The author Lila Abu-Lughod, in her essay “Do Muslim Women Really Need Saving? Anthropological Reflections on Cultural Relativism and Its Others”, she brings the reader to ponder upon how one’s own culture has an impact of misinterpretation that could mislead the judgement of perception of understanding another style of living from another origin of the world. That the western lifestyle should not be a fixated form of solution, especially advertised as a form of salvation to those who have their own personal beliefs and activities based on the personal own culture.
The fact of the matter is that countries that offer the militaristic armament do not necessarily provoke a change to coincide to the feelings of those who are rescued. That it should not be of any kind of astonishment to the “rescuers” to live under their own cultural relativism that of which identifies them of the ownership of their past history and customs, whether religiously or by traditions.
For instance, one of the misconceptions of misinterpreting the veil is that for certain ethnic groups, depending on the region, its veil represents a level of respectability and at the same time portrays women in conducting themselves as humble of the simple life (Abu-Lughod 785). I think that it is clear before anything, the history of foreign cultures, that of which are in part unknown fully to us, have a major role of how “superpower” countries want or think that their culture is the right way of living life, and that one must desert the old customs of which were implanted from the beginning. Leaving to think, back to the question that resonates during the last class session of whether there should be emancipation of religion for the greater cause of political reform? Needless to say, it is definitely not something that women who have usage of the veil will leave from one day to the other.

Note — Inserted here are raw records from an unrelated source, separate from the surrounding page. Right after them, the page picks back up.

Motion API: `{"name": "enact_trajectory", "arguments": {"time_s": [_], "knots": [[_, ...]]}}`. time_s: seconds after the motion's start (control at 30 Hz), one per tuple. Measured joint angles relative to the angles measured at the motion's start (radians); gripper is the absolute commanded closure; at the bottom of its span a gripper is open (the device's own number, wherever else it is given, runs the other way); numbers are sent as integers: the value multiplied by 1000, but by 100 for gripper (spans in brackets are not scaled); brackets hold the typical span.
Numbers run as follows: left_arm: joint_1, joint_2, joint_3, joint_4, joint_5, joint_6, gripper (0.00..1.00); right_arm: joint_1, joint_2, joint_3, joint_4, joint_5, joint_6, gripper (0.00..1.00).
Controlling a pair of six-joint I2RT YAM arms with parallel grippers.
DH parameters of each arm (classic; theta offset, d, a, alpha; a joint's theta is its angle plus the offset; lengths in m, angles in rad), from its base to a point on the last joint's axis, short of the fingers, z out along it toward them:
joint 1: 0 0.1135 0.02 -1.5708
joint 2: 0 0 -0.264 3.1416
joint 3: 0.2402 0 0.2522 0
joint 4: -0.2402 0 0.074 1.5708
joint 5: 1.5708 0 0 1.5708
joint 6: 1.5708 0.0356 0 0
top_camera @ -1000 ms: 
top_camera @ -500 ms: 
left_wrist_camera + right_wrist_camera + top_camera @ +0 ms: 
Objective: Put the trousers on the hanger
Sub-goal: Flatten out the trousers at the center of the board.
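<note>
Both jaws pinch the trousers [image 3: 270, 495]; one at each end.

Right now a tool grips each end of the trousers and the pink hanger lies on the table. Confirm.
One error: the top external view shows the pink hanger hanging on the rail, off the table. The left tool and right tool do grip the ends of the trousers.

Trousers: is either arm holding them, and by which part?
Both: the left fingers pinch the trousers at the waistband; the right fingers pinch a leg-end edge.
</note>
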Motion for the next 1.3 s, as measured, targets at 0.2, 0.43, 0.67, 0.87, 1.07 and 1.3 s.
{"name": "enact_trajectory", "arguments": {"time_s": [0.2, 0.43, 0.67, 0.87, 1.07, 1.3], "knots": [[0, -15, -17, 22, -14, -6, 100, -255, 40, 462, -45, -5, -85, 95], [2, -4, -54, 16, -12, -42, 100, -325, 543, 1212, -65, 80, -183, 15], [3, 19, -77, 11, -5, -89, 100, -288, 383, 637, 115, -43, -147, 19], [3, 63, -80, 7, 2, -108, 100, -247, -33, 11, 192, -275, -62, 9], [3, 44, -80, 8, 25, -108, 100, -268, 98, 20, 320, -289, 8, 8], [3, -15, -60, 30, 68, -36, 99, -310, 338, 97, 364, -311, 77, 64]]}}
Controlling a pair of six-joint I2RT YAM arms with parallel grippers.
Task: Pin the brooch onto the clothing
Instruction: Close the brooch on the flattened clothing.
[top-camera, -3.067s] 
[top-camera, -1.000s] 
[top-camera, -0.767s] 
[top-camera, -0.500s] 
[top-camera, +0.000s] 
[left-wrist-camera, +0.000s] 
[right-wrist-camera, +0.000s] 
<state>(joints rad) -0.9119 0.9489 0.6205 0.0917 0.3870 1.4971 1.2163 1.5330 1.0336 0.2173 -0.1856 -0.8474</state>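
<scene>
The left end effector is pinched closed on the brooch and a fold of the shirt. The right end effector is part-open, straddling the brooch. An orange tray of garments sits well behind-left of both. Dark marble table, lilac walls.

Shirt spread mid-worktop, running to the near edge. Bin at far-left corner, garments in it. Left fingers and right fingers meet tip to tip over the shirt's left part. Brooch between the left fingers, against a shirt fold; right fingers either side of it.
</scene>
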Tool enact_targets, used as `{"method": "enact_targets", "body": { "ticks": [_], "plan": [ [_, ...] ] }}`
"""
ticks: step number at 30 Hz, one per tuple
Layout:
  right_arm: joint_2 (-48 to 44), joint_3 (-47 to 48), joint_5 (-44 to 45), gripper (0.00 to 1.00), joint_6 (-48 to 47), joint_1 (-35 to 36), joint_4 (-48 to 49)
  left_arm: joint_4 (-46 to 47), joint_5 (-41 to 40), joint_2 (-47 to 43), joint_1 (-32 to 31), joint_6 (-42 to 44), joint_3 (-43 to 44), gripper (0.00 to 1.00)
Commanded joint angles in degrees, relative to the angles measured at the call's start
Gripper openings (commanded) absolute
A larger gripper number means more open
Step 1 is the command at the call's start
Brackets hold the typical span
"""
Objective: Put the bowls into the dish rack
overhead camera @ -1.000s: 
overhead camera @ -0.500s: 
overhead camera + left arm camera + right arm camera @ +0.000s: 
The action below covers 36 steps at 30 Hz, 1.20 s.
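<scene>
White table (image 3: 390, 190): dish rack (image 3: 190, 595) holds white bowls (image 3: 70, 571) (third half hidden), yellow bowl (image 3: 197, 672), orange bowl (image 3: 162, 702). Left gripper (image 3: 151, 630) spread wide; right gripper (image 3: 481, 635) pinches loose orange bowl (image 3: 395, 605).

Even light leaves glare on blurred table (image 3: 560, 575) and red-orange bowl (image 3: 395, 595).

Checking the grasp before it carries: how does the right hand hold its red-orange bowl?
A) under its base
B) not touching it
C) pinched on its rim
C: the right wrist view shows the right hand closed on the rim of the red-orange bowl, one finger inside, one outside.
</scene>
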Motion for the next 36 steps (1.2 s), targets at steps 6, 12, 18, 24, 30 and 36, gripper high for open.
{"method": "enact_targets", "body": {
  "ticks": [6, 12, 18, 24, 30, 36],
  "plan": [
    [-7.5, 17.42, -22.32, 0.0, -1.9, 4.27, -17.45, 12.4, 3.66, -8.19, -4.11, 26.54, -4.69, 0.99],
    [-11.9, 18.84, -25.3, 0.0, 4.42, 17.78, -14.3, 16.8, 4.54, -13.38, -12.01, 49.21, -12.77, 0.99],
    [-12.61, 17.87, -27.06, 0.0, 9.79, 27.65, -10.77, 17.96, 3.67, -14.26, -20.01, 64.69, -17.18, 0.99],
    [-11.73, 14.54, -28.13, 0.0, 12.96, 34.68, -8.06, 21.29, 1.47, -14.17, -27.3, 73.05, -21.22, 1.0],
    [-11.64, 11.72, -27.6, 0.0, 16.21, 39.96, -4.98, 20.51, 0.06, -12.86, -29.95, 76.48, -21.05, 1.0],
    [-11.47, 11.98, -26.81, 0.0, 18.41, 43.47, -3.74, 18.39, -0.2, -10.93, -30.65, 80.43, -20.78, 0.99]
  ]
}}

Interestingly enough, the veil for the western eyes or culture would seem to be viewed as a base for oppression as supposed to when those who have lived under the veil identify to it as what the author calls it a “mobile home”. By viewing the other point of view of the carrier that must place the veil, we can consider that by she may feel safe, privatized under the veil and not letting men, to some degree, pass beyond the veil in any shape or form because it is hers to own. Perhaps it is something that she may feel honored in doing, or just, it is part of her identity to the culture of which she lives in. Not far from it, the author relates of how our manners, dress codes, and other attributes of culture diversity can encounter to disagree, often causing tension that displays each distinctive cultural habit. If such misinterpretations of language and manner on the table can happen, one can only come to the conclusion that for nations, it is the same when they meet.